Problem description: Go over the listing below line by line, and return each one holding the string "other".
======== Records supplied
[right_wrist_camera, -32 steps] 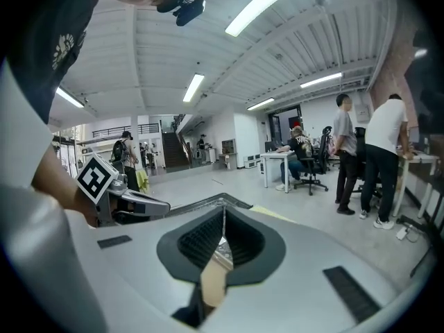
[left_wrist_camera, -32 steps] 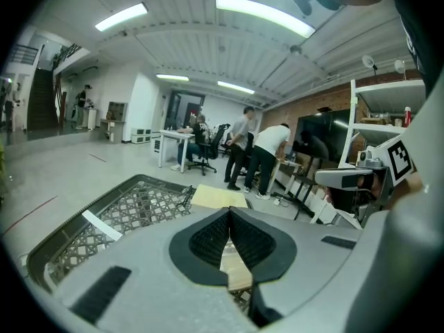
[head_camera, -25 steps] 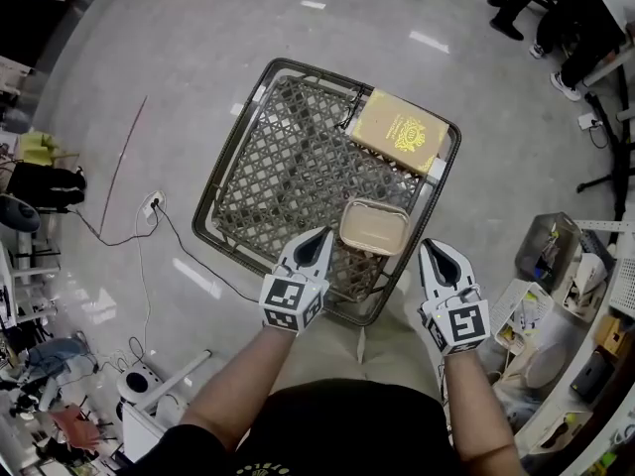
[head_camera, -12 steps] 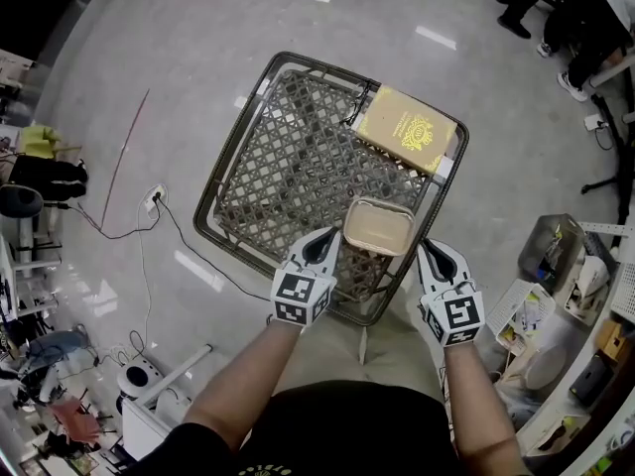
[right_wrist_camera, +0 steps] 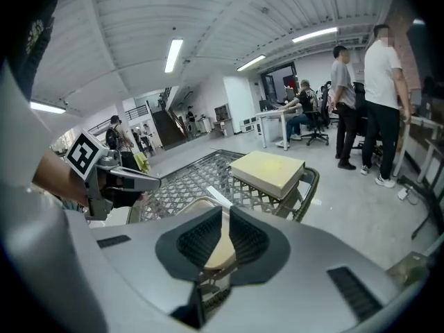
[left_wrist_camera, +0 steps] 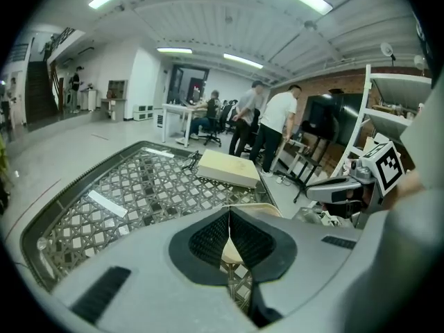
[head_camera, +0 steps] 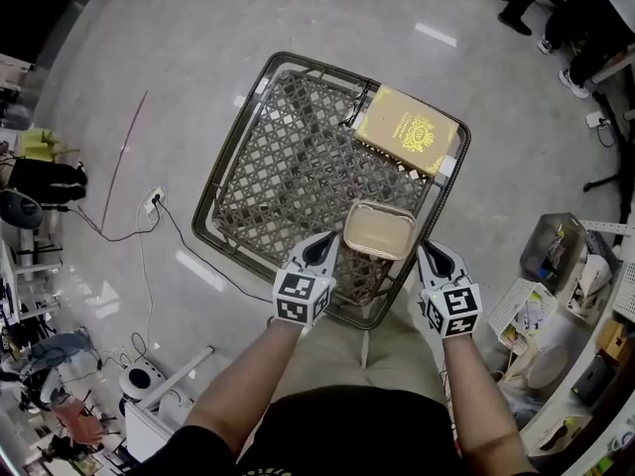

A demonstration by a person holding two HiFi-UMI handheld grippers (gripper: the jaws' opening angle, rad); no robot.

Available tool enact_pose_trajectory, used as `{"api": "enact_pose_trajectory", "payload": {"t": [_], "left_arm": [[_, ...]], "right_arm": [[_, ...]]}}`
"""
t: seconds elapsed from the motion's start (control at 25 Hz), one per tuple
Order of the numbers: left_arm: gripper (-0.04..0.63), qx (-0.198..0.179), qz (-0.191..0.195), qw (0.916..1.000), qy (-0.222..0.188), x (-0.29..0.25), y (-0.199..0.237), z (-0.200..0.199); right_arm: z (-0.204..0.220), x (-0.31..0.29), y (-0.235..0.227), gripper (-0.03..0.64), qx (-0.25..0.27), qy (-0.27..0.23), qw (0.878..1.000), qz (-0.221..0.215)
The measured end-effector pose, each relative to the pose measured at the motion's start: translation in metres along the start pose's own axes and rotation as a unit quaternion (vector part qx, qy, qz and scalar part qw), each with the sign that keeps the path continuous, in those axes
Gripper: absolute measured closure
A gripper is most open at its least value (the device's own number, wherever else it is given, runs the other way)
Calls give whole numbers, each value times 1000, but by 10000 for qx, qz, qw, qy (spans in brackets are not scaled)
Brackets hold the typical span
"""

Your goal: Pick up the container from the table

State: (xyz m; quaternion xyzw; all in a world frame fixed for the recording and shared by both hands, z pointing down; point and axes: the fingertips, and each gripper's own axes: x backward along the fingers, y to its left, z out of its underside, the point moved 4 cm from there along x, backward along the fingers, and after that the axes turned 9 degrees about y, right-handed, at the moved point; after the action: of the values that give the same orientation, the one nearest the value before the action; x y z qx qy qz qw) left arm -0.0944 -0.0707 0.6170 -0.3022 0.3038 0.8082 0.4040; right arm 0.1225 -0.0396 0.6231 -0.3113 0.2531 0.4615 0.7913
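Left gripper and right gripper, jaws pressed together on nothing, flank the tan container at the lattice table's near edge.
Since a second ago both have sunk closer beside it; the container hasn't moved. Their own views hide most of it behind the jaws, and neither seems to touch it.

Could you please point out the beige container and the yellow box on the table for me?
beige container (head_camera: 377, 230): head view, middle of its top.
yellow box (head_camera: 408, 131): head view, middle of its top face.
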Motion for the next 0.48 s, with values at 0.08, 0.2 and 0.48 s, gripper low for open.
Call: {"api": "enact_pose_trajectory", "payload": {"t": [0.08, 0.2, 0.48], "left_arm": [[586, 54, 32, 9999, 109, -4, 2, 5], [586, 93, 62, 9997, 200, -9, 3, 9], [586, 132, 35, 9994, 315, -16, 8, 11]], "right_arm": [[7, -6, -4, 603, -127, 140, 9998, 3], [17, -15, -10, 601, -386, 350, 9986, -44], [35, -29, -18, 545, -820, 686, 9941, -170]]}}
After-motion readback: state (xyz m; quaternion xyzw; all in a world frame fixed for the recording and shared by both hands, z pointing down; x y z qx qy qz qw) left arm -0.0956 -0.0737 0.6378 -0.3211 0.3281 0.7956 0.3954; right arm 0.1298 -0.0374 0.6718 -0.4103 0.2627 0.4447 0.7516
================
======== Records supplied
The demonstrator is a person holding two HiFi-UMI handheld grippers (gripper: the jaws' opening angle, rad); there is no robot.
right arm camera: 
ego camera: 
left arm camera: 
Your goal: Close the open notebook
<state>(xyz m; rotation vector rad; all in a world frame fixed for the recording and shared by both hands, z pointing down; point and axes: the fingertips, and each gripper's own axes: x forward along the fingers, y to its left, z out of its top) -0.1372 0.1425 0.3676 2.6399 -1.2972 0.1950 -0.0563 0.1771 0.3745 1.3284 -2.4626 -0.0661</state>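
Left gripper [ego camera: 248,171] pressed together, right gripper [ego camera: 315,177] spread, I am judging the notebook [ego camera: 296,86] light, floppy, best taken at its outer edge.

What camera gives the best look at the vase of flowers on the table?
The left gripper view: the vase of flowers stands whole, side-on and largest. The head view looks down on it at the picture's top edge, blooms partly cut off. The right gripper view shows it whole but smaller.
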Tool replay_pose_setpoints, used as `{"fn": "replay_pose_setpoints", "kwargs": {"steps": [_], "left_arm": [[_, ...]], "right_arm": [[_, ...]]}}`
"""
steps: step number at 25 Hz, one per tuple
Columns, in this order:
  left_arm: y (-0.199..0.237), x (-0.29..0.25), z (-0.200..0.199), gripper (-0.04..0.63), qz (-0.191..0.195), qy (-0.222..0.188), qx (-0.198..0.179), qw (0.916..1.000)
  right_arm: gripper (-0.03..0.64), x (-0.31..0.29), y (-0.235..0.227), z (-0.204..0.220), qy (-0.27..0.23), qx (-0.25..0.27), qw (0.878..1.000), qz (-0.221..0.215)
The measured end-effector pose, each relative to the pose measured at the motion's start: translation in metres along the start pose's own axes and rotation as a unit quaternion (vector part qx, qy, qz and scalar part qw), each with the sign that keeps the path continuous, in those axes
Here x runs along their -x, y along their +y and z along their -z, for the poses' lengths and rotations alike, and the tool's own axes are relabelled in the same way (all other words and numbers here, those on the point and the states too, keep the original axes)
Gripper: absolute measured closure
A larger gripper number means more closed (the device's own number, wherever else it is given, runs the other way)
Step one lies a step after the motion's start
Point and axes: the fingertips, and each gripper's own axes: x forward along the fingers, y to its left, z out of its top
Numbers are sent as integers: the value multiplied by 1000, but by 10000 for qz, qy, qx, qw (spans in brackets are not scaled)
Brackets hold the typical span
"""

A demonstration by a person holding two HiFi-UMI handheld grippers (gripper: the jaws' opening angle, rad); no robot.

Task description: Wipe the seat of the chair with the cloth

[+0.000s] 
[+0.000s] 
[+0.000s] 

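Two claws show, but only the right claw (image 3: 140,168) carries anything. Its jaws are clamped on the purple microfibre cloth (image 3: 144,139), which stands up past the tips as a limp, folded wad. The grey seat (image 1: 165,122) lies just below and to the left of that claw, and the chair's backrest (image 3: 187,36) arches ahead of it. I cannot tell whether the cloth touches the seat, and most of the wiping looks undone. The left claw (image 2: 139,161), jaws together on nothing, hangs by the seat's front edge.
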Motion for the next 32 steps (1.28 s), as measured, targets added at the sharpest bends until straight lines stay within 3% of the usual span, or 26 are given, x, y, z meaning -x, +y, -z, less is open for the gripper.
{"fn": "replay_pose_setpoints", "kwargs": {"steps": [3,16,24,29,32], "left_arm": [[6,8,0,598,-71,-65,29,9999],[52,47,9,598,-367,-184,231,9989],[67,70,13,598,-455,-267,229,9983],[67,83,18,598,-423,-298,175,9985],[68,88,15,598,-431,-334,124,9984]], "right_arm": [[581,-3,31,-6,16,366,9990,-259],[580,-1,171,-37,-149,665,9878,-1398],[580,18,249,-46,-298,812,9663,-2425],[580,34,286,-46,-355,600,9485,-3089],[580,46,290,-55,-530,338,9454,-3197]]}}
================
Result:
A gripper is most open at its least value (the device's own number, wherever else it is given, runs the other way)
Here x runs along their -x, y along their +y and z along their -z, for the poses' lengths and rotations alike, and the tool's own axes are relabelled in the same way (all other words and numbers here, those on the point and the states too, keep the original axes)
A larger gripper number means more closed (the device's own number, wherever else it is given, runs the other way)

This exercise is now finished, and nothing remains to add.